* [WHAT YOU SHOULD DO]: Could you return the full listing, every line exactly as given?

* [DATA EXCERPT]:
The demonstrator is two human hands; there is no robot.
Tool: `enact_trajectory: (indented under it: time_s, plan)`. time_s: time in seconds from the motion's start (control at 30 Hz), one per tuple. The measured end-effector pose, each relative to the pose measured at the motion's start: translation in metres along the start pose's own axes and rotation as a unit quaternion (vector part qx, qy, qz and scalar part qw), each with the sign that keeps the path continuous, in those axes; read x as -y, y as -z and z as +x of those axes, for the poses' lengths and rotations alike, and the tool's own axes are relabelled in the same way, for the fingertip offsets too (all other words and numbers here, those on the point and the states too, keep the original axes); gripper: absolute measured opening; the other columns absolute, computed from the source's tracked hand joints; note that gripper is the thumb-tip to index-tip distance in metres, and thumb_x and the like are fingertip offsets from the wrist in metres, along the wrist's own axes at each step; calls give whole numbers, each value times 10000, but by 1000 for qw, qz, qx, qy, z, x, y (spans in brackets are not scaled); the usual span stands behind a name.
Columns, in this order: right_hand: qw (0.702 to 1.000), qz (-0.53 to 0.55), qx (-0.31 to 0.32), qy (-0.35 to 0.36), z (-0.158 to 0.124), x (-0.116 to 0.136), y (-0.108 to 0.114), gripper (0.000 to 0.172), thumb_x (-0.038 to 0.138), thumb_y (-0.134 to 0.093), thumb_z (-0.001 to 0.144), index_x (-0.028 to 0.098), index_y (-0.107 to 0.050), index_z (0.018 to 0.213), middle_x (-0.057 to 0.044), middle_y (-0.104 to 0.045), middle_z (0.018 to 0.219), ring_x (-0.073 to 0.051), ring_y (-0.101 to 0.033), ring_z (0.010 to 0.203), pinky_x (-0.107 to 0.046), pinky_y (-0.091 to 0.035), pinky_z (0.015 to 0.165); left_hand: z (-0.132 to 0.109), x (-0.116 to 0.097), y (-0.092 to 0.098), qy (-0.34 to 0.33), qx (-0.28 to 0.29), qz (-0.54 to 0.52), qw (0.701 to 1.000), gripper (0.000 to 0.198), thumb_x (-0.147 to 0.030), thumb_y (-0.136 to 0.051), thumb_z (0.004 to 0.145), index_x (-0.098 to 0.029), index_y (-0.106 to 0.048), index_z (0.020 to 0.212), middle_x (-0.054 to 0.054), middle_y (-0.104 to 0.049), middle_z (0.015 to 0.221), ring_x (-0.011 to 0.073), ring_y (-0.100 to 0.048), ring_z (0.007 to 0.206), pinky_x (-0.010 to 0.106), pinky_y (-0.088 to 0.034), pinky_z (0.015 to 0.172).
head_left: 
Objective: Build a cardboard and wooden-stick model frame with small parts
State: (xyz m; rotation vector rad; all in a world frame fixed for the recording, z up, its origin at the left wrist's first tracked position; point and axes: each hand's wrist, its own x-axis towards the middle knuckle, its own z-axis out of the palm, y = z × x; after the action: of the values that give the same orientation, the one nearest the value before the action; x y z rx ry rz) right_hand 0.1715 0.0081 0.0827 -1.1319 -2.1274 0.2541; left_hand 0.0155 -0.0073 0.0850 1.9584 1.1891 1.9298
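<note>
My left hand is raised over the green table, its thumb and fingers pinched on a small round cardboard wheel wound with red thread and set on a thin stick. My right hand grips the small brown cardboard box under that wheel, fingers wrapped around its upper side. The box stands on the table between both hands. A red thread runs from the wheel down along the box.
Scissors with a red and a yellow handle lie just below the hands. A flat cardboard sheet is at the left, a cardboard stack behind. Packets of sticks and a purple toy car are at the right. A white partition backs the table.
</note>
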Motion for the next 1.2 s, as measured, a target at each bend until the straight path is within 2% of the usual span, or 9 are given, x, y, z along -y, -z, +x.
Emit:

* [REPLY TO THE EXERCISE]:
The demonstrator is two human hands; there is no robot.
Tool: `enact_trajectory: (indented under it: time_s, plan)`. time_s: time in seconds from the motion's start (control at 30 Hz), one per tuple. The measured end-effector pose, each relative to the pose measured at the motion's start: translation in metres along the start pose's own axes and rotation as a unit quaternion (vector part qx, qy, qz and scalar part qw), each with the sign that keeps the path continuous, in those axes; read x as -y, y as -z and z as +x of those axes, for the poses' lengths and rotations alike, and the tool's own axes are relabelled in the same way, for the fingertip offsets too (all other words and numbers here, those on the point and the states too, keep the original axes); gripper: absolute measured opening; the other columns absolute, computed from the source's tracked hand joints; note that gripper is the thumb-tip to index-tip distance in metres, and thumb_x and the like are fingertip offsets from the wrist in metres, along the wrist's own axes at each step; calls give whole numbers, each value times 10000, but by 1000 for qw, qz, qx, qy, z, x, y (spans in brackets are not scaled); the usual span stands behind a name.
Columns, in this order: right_hand: qw (0.702 to 1.000), qz (-0.53 to 0.55), qx (-0.31 to 0.32), qy (-0.35 to 0.36), z (-0.158 to 0.124), x (-0.116 to 0.136), y (-0.108 to 0.114), gripper (0.000 to 0.172), thumb_x (-0.038 to 0.138), thumb_y (-0.134 to 0.093), thumb_z (-0.001 to 0.144), index_x (-0.028 to 0.098), index_y (-0.107 to 0.050), index_z (0.018 to 0.213), middle_x (-0.057 to 0.044), middle_y (-0.104 to 0.045), middle_z (0.018 to 0.219), ring_x (-0.073 to 0.051), ring_y (-0.101 to 0.033), ring_z (0.010 to 0.203), pinky_x (-0.107 to 0.046), pinky_y (-0.091 to 0.035), pinky_z (0.015 to 0.165); left_hand: z (-0.132 to 0.109), x (-0.116 to 0.097), y (-0.092 to 0.098), qy (-0.34 to 0.33), qx (-0.28 to 0.29), qz (-0.54 to 0.52), qw (0.701 to 1.000), gripper (0.000 to 0.198), thumb_x (-0.147 to 0.030), thumb_y (-0.136 to 0.051), thumb_z (0.004 to 0.145), index_x (-0.098 to 0.029), index_y (-0.106 to 0.048), index_z (0.020 to 0.212), middle_x (-0.054 to 0.054), middle_y (-0.104 to 0.049), middle_z (0.015 to 0.221), ring_x (-0.011 to 0.073), ring_y (-0.100 to 0.048), ring_z (0.007 to 0.206), pinky_x (-0.010 to 0.106), pinky_y (-0.088 to 0.034), pinky_z (0.015 to 0.172).
head_left: 
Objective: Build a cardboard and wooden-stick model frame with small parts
State: (xyz m; rotation vector rad; all in a world frame fixed for the recording, z up, its origin at the left wrist's first tracked position; point and axes: each hand's wrist, its own x-axis towards the middle knuckle, its own z-axis out of the palm, y = z × x; after the action: of the values that give the same orientation, the one nearest the value before the action; x y z rx ry rz) right_hand 0.1715 0.0081 0.0827 -1.1319 -2.1274 0.2541; left_hand 0.0155 -0.0073 0.0850 1.9584 1.1891 1.9298
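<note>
My left hand is raised over the green table, its thumb and fingers pinched on a small round cardboard wheel wound with red thread and set on a thin stick. My right hand grips the small brown cardboard box under that wheel, fingers wrapped around its upper side. The box stands on the table between both hands. A red thread runs from the wheel down along the box.
Scissors with a red and a yellow handle lie just below the hands. A flat cardboard sheet is at the left, a cardboard stack behind. Packets of sticks and a purple toy car are at the right. A white partition backs the table.
</note>
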Motion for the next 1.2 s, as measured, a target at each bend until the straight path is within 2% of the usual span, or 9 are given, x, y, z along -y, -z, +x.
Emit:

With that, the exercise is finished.